» **WHAT THE EXERCISE ASKS**
Once you find the line containing "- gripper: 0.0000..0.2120" in the data below, copy it and each following line exactly, up to and including the line containing "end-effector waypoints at", and nothing else.

(Dataset records)
============================================================

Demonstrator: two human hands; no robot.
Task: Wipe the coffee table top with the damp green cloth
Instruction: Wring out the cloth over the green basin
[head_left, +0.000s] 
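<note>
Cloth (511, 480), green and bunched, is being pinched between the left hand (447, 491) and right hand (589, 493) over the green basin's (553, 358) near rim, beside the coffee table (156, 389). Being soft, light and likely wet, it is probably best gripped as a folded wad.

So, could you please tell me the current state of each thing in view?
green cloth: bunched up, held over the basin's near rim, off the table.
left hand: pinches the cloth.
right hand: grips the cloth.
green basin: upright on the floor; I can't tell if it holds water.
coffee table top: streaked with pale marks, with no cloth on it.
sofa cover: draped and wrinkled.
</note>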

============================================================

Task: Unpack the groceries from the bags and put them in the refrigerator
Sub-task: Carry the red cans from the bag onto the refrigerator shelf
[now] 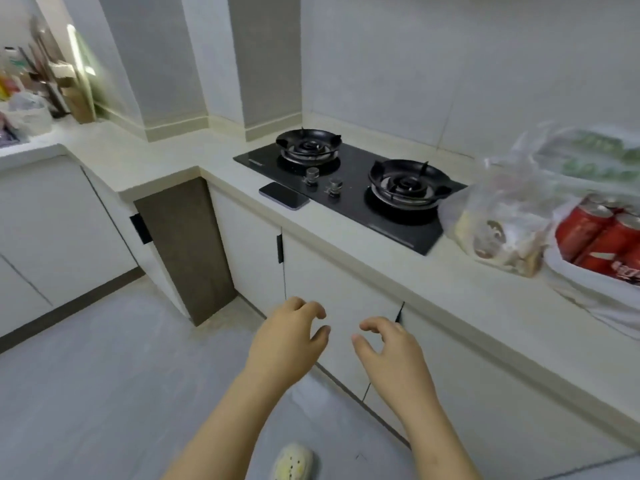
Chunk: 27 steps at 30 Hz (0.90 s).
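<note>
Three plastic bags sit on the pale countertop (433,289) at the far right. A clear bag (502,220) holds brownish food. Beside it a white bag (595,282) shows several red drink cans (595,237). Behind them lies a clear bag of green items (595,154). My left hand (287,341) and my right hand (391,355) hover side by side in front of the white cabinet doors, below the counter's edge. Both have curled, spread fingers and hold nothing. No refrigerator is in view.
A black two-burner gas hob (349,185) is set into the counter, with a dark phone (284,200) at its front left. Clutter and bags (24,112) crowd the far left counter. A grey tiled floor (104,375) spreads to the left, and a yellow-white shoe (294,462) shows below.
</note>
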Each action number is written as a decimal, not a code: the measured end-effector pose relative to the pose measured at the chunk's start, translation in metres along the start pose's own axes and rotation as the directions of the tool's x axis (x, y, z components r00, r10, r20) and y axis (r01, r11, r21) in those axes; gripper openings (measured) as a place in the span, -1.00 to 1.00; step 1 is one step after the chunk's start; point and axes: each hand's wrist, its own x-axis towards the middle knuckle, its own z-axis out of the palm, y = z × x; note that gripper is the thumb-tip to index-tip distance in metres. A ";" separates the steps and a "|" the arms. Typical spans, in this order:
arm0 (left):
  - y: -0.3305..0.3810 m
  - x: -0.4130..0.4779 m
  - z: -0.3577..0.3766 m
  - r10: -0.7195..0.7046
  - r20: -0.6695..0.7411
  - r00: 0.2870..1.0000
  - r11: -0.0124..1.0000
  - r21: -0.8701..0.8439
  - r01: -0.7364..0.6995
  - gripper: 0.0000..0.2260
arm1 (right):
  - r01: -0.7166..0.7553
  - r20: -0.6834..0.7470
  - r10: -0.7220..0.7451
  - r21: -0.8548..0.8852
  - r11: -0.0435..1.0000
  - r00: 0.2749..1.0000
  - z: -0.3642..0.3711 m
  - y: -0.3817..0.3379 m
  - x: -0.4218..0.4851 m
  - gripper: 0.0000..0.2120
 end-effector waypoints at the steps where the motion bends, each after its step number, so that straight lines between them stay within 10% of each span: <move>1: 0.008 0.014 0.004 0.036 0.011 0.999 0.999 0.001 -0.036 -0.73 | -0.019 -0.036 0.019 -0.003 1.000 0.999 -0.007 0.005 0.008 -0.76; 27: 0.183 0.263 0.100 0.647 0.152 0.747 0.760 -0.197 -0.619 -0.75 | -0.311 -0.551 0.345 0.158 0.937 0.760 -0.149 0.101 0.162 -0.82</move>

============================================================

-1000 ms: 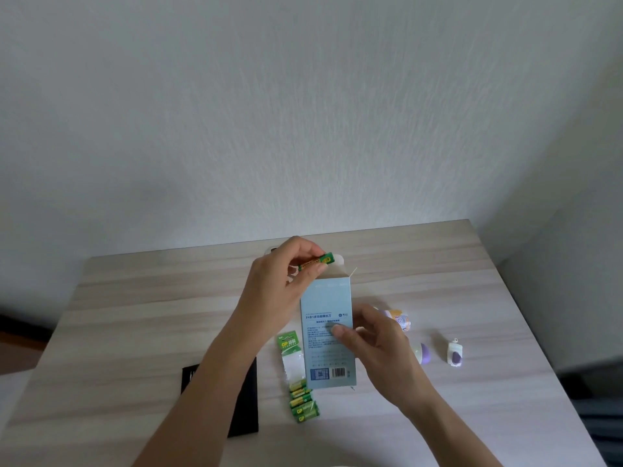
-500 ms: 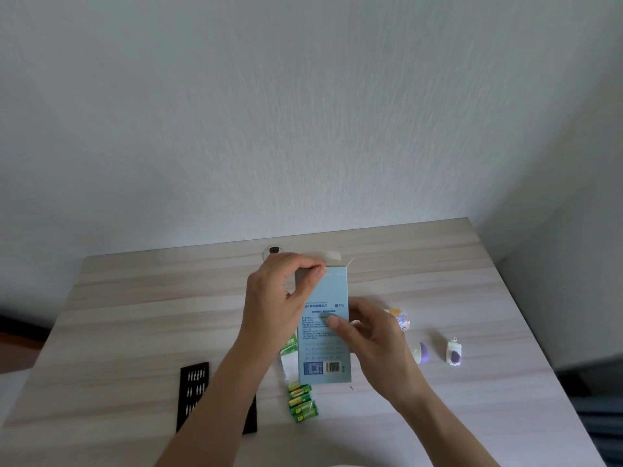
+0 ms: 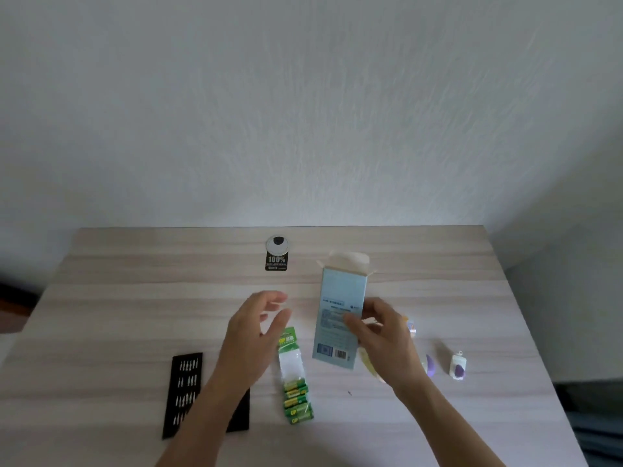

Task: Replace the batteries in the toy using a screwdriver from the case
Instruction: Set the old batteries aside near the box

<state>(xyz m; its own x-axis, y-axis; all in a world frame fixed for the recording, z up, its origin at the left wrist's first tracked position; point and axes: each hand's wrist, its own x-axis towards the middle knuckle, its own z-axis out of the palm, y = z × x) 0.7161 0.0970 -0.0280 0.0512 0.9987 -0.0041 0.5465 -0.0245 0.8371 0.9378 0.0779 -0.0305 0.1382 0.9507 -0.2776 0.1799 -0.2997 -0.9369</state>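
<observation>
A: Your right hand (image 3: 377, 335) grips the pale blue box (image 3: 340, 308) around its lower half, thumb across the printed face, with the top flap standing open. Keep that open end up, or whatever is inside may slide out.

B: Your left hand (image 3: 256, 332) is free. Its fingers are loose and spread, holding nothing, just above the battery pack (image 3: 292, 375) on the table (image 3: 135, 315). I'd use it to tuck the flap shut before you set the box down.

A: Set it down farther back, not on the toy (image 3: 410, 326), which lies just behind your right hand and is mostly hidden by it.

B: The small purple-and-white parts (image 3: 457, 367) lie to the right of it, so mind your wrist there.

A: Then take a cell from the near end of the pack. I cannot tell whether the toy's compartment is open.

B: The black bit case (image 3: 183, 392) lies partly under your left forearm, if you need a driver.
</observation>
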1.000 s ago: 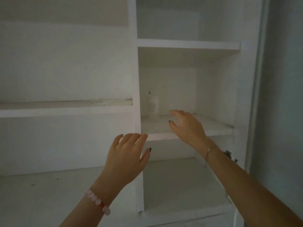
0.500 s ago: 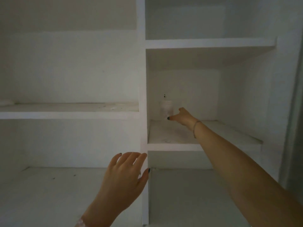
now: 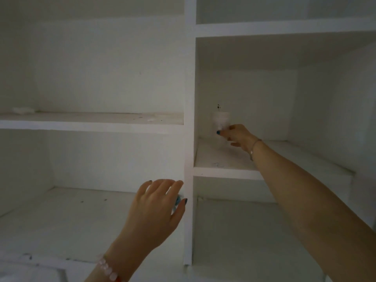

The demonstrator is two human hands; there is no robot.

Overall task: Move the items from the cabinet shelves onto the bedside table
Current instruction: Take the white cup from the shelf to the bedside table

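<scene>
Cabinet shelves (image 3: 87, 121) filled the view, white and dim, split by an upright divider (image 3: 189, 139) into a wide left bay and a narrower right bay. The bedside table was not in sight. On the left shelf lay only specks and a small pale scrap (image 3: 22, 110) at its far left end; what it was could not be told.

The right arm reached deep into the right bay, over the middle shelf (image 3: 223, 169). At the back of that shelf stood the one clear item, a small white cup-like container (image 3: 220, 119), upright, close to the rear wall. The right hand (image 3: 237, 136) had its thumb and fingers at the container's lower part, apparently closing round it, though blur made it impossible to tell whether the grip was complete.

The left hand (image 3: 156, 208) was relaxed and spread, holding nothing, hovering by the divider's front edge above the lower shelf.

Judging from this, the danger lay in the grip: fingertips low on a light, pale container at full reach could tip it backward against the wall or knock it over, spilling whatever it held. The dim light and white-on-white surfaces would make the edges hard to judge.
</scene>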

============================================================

» **EXERCISE SOLUTION**
  - gripper: 0.0000..0.2120
 end-effector waypoints at the steps where the motion bends, each after its step number, so that straight lines between them stay within 10% of each span: <move>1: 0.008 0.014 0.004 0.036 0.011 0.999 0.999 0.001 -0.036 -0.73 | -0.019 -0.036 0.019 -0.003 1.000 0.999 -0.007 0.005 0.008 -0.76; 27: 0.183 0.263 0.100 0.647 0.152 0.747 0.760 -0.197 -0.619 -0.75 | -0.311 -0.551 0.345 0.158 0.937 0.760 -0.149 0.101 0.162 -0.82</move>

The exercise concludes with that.